The other day I met a very interesting guy. By his own account he is a “hard-driving very outcome-oriented guy.”  I was indeed thoroughly impressed with his many diverse professional and personal achievements. Wow! He was very inquisitive, told me that he really “loves people” and to hear what they are doing, so he naturally asked about my achievements. Interestingly, although I am proud of them and I had thought about myself as a very strong, determined and outcome-oriented person (impression expressed by others about me many times), in that very moment wondered “did I have anything he could see even remotely matching his triumphs?” Not surprisingly he did not seem that impressed with my first shot at it. Upon further probing, he came back with a diagnostic for my “problem”: I am not good at presenting and demanding what he thought I “rightfully deserve,” and went on to tell me how I SHOULD demand it. I was impressed, he had great insights, the speed at which he diagnosed and solved my problem was dizzying, and his approach was likely to be very effective. The mirror he held almost instantly helped me learn something about myself. I realized I have been very good at proving myself over and over again achieving any of the seemingly impossible tasks I had chosen to tackle, but I had not been good at asking for upfront investments in my efforts before undertaking these challenges. I have always assumed that people will be able to appreciate the effort and proven success, and they will then be willing to further invest in me and my work. He told me that was not the way it usually works (yeah, I had noticed!) and that I needed to always announce “my price” up front. He even told me exactly what and how (“you need to lower your voice!”) I should say it.  Upon my spontaneous reaction to the style that does not come naturally to me, he went so far to say I was a “wimp”, and then added I needed to make it clear every time in the beginning of discussion that my proposition was a “take it or leave it” type. In fact, I realized then from his account that all his highlighted successes seemingly had been pre-ambled with this kind of offer to his prospective sponsors. He had been clearly successful in using it.

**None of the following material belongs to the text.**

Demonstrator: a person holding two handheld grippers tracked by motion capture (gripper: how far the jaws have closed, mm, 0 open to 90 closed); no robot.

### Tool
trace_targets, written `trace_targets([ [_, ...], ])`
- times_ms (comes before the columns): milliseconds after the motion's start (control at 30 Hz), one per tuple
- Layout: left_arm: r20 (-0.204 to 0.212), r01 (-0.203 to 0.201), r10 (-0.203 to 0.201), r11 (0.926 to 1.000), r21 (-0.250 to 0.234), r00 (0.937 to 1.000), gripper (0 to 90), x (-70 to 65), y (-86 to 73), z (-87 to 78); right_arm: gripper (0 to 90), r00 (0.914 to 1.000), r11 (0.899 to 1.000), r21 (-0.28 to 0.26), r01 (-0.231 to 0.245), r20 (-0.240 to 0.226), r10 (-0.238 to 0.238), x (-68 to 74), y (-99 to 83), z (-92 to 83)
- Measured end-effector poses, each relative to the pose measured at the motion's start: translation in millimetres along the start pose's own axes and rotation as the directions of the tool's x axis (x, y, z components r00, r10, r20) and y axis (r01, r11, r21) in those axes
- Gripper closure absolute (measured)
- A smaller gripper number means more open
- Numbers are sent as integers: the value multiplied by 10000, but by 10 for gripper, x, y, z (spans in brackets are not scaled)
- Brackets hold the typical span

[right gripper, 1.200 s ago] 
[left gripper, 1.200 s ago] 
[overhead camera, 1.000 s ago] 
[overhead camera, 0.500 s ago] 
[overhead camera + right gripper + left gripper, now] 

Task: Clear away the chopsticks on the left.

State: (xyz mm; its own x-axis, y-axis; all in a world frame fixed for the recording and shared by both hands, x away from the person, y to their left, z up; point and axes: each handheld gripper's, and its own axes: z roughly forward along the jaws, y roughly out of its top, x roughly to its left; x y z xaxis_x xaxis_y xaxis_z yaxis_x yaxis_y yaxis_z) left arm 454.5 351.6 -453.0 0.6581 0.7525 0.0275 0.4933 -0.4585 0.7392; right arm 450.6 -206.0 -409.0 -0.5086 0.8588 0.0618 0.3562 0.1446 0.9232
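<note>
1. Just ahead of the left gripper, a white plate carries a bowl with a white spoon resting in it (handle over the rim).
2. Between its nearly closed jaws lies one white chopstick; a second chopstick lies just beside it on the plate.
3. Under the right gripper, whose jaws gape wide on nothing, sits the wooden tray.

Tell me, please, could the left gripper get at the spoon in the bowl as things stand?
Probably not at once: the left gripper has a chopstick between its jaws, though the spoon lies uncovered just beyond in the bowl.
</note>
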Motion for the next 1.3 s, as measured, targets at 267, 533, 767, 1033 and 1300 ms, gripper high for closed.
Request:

I walked away from our meeting convinced this method I had never tried was extremely efficient. It was not easy to hear his opinion about my deficiency, but being always on the lookout for learning new ways to solve problems and ways to better myself, I resolved to try it! I envisioned my next important conversation and me saying the words I was told to say… My brain confirmed it was a smart thing to do, but at the same time could not put back the various words indicated into sentences that sounded as elegantly incisive or convincing as when he had said them. I thought I must be dyslexic or maybe my somewhat limited command of the English language (as my fourth) kicked in… After trying again it dawned on me: I probably have had both problems, plus… it just wasn’t me! Some may love and some may hate my “style”, but this is what makes me, me. Yes, I could have probably obtained greater rewards or attained higher positions, but I can’t imagine becoming a different person altogether and still being able to communicate with and keep engaged the same dear friends, allies, and some “fans” I have had for years.  And with whom – or what – would I replace them? With people wowed by my achievements or subdued by my will, or maybe with well deserved ”rewards”… money, power??? And then I realized that even if I were successful in employing the ‘all or nothing’ dictatorial approach, the gained exchange would not appeal to me. So, I resolved that I needed to make sure I will never again completely forego the upfront discussion about ‘what’ would it take to have me take on a new challenge, but we are all different, so I’ll do it my way.

Now, back to you! I offered this preamble also to give you the time to come up with three names… Have you picked three leaders you admire most yet? Last chance! I promise it will help you a great deal with understanding yourself. This simple exercise asking me to focus on who I admired most has helped me discover what I value most and how I relate to people. Assuming that you have come up with three names, let’s think what they may reveal.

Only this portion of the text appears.